She emerged with half of a triple-layered chocolate cake (with cherry jam) which she had made for her friend Jilly on her birthday earlier this week. "Its sort of cold, but it will have to do." 

Duncan glanced over with mild curiosity and grunted his approval through a mouthful of brie. "How big a piece do you want?" she asked Duncan. He responded by waving her (and the cake) over and wrapping his arm around the girl's slender waist.

"Just put it down." He said once he'd swallowed. "I got it under control." 

Yanna smiled and did so, draping her arm across Duncan's shoulders and leaning against him as he ate. He polished off the crackers and brie, popped the last olive in his mouth and then dragged the entire half-cake in front of him.

They didn't have long, so Duncan spared no time. He greedily sliced wedges of cake off with his fork and swallowed them without much chewing. Yanna pried herself out of his embrace long enough to get him a big glass of milk. When she came back he slipped his hand around her waist again, stroking her back where flesh was exposed through the bare back. Duncan's belly quickly rounded out like a watermelon and bulged as he sucked back his milk.
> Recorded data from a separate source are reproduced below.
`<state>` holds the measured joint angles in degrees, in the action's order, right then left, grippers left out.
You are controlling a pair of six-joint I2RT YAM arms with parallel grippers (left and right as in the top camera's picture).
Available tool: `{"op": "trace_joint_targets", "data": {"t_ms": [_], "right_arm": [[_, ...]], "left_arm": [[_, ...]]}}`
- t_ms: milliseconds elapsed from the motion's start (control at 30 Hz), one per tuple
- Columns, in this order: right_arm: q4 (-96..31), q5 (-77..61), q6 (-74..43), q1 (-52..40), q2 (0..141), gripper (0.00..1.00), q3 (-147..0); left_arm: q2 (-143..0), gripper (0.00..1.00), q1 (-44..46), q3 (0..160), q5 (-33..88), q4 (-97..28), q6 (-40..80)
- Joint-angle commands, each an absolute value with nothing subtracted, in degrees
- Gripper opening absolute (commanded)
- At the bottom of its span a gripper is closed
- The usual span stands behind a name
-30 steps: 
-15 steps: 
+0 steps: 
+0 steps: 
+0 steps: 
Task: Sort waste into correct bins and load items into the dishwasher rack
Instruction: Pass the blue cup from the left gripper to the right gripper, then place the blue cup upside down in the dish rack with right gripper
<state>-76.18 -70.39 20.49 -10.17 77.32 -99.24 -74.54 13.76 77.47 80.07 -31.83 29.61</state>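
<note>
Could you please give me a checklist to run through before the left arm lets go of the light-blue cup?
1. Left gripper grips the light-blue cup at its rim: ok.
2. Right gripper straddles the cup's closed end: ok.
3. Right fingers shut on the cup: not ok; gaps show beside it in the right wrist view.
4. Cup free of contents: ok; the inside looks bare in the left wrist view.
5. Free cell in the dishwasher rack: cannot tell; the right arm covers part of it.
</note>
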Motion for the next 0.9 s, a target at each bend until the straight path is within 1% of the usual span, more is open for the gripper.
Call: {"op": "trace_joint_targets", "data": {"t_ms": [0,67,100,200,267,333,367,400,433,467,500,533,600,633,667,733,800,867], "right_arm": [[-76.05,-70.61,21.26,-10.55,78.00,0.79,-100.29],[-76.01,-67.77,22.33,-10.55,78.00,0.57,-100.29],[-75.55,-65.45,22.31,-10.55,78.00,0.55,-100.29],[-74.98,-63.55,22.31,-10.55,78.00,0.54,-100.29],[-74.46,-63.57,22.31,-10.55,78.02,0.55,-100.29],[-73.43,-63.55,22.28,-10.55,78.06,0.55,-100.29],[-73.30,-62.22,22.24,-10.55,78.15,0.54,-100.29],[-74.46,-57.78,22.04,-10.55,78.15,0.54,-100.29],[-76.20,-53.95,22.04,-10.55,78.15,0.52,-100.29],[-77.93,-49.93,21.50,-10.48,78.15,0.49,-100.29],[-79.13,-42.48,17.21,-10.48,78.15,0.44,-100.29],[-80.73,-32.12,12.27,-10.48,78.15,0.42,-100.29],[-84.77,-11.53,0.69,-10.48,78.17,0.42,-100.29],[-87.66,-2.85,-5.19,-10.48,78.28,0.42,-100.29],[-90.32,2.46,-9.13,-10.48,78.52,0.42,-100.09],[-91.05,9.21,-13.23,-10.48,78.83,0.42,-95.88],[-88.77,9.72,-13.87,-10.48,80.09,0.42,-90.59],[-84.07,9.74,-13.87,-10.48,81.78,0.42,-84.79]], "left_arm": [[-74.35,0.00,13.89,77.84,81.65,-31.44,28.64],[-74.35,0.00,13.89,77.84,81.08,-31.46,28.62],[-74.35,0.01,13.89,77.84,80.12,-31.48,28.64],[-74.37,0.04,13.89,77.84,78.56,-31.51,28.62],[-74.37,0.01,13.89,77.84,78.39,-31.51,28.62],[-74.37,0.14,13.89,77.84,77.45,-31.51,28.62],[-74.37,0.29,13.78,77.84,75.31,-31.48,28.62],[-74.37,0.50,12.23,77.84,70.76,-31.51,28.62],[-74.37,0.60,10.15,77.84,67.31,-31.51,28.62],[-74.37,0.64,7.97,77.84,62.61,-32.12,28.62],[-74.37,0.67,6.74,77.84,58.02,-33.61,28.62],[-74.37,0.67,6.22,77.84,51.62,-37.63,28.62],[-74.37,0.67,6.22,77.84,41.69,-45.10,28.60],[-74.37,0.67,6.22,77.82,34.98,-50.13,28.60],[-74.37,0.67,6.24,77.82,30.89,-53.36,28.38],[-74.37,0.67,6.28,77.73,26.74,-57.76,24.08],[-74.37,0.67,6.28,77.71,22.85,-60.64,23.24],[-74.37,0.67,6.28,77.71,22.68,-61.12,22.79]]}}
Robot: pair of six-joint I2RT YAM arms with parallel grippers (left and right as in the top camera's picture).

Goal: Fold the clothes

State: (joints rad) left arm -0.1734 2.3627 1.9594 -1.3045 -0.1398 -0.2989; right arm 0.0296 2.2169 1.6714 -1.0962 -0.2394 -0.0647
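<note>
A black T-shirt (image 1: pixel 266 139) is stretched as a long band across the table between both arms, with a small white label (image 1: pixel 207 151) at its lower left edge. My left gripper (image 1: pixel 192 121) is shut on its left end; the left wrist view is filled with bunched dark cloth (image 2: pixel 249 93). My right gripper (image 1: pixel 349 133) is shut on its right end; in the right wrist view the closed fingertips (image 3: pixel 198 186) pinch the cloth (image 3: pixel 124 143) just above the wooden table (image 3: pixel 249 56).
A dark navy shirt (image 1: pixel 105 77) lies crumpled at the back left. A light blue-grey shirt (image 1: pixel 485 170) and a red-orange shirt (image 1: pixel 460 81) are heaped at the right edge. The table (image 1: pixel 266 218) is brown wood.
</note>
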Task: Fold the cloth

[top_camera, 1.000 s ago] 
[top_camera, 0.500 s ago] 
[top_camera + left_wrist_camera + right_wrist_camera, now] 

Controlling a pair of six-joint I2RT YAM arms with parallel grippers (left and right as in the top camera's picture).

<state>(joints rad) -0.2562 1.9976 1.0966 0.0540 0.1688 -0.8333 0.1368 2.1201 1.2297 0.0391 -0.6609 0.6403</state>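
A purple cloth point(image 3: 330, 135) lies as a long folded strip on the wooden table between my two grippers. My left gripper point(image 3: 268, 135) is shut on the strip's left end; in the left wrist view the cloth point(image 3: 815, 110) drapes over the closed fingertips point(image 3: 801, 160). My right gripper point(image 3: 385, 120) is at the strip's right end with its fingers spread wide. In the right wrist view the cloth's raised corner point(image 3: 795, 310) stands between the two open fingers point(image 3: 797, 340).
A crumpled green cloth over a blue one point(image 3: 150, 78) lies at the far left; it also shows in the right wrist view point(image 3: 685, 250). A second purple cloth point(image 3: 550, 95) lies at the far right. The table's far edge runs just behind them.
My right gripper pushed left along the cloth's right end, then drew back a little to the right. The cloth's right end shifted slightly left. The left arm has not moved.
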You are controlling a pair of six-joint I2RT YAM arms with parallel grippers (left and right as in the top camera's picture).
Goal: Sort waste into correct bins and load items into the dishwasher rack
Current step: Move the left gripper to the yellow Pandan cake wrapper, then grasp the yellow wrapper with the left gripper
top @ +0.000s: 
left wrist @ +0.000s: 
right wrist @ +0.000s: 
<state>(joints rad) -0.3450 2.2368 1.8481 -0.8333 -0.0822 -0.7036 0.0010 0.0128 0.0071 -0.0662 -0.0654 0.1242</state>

Burping a little as he finished, he got up off his stool.

"Okay, lets go." He slapped his belly a few times, a sound like the thumping of a drum. He quickly changed into his eating pants (the new ones, looser at the waist but fitted nicely now.), a black dress shirt a black blazer. They left.

If Duncan was full, he showed no sign of it. His belly pressed against his shirt but only Yanna knew that it was any bigger than normal. He drummed his hands to the rhythm of the radio on his stomach as he drove them to Ben and Donna's.

Yanna and Duncan were greeted enthusiastically by their hosts. Donna and Ben had moved into a renovated loft on the waterfront, in what they were calling the "film district". The loft was an open concept, two-storey place with a full glass curtain wall wand a spectacular view of the harbor. Their friends already lounged in the living area with cocktails and funny stories.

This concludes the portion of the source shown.